***** SUPPLIED RECORDS
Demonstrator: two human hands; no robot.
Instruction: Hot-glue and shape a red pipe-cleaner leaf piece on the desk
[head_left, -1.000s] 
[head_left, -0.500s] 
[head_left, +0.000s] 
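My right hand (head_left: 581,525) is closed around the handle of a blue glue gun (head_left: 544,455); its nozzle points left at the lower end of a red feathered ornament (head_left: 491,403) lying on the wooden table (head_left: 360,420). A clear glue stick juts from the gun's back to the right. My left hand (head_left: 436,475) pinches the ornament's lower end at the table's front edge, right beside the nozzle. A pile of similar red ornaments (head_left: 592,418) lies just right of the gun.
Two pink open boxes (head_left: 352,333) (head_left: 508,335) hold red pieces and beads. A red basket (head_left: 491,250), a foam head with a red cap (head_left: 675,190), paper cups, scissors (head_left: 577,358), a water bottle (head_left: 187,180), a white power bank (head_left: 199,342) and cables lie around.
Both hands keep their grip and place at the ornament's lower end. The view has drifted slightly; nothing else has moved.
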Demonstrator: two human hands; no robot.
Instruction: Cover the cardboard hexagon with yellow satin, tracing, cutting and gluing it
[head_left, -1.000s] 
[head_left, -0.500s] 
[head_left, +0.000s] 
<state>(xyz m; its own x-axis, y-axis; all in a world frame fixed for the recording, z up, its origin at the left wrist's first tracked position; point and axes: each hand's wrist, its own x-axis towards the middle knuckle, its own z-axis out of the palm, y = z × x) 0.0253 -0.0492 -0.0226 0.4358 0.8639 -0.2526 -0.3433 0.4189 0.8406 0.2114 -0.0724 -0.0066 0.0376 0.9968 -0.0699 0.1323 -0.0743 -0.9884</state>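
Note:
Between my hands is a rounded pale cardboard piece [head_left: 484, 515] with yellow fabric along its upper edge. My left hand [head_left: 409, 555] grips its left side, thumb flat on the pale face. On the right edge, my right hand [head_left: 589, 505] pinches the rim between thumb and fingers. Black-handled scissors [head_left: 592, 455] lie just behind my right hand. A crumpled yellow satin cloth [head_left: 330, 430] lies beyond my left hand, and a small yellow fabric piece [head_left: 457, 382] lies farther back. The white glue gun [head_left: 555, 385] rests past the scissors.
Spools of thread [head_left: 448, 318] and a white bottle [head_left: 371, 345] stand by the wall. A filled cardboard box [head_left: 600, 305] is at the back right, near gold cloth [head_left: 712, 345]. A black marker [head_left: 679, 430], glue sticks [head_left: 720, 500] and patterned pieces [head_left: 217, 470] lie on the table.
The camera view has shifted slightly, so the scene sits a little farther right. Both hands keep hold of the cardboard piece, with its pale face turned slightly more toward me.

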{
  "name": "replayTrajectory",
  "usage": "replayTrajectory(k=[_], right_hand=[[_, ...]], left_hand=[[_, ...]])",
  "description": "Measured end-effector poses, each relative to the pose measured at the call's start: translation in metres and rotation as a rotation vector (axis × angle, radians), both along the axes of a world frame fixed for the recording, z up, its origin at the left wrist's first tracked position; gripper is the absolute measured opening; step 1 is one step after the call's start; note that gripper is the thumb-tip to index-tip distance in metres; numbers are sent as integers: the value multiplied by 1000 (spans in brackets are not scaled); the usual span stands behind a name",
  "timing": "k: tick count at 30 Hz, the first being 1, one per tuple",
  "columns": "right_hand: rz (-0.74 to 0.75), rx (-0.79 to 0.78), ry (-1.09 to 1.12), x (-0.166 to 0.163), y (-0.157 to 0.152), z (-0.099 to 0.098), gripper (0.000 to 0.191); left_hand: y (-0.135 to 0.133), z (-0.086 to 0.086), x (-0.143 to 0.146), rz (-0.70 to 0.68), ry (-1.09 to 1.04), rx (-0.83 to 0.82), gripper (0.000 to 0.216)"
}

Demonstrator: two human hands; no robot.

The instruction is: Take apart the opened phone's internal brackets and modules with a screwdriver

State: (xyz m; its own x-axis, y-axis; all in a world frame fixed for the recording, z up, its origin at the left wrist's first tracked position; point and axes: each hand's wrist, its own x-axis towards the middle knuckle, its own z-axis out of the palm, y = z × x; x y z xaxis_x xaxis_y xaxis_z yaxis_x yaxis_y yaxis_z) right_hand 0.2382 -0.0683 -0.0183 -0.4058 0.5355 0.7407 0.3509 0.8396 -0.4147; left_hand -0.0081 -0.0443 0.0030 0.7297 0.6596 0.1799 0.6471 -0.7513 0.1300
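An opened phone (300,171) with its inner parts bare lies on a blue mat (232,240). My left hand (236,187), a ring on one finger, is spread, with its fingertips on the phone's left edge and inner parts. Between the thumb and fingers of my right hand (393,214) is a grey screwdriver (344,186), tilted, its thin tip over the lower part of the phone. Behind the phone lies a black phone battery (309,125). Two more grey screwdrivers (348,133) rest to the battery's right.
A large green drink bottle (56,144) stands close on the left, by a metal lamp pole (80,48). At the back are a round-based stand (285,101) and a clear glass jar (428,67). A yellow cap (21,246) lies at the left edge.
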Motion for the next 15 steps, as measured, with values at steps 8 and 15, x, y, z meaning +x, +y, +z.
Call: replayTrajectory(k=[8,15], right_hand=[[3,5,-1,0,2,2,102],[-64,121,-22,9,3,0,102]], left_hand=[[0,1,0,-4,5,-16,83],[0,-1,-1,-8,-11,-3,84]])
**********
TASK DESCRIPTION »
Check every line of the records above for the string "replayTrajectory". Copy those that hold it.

THE COMPLETED TASK »
  "name": "replayTrajectory",
  "usage": "replayTrajectory(k=[_], right_hand=[[_, ...]], left_hand=[[_, ...]])",
Call: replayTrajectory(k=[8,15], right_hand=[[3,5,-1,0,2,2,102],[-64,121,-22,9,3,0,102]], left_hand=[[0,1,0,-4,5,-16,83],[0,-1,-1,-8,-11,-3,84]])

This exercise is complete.